:: TASK DETAILS ::
Lines below containing the word "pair" should be copied out.

:: DATA ::
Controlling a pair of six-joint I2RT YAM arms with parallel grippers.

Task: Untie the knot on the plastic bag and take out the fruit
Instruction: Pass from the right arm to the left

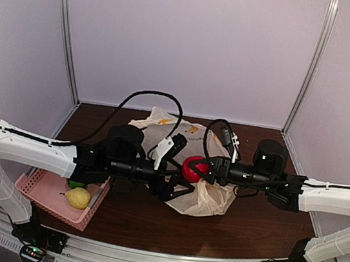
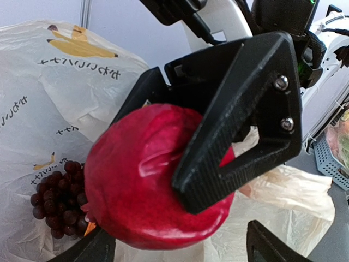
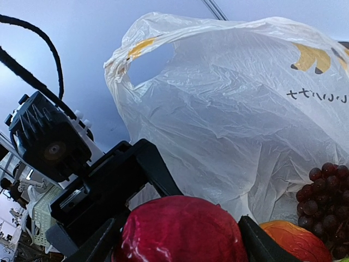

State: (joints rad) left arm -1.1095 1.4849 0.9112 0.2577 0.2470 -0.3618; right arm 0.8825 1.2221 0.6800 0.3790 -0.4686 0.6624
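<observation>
You're taking fruit out: your right gripper (image 3: 182, 240) is clamped on the round glossy red apple (image 2: 142, 185) over the crinkly pale peach plastic bag (image 3: 229, 109). Your left gripper (image 2: 182, 248) waits beneath, jaws apart; close it before the right releases.

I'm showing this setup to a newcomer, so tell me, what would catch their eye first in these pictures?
The bright red apple stands out most, clamped in the right pincer at mid-table, right by the crumpled pale plastic bag. A bunch of dark purple grapes shows against the bag. A yellow pear lies in the pink basket at the near left.
</observation>
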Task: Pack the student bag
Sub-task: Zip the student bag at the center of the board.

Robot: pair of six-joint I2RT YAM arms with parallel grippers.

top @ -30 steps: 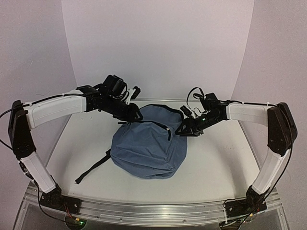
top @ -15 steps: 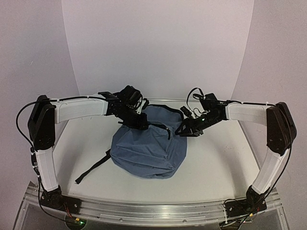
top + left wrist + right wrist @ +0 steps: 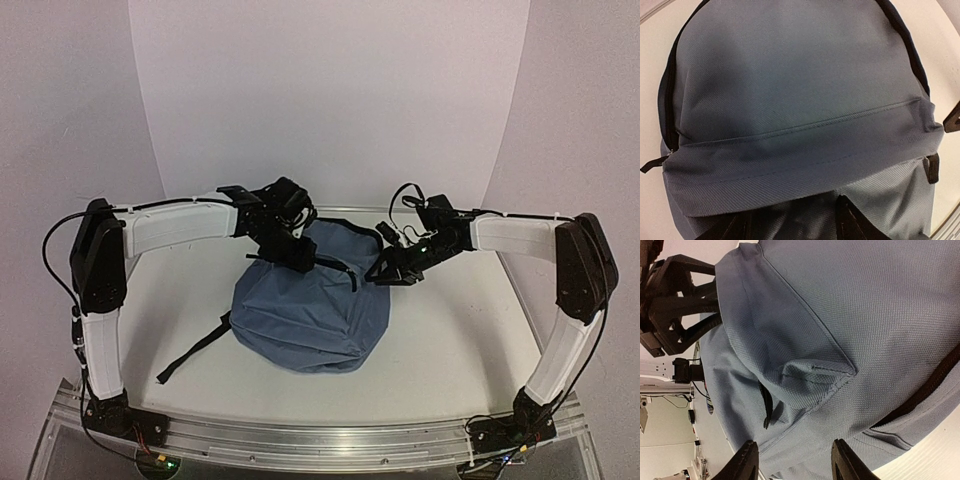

:: RESULT OF THIS EXERCISE ::
Controlling a pair of six-joint I2RT YAM arms with parallel grippers.
Robot: pair of six-joint I2RT YAM arms with parallel grippers.

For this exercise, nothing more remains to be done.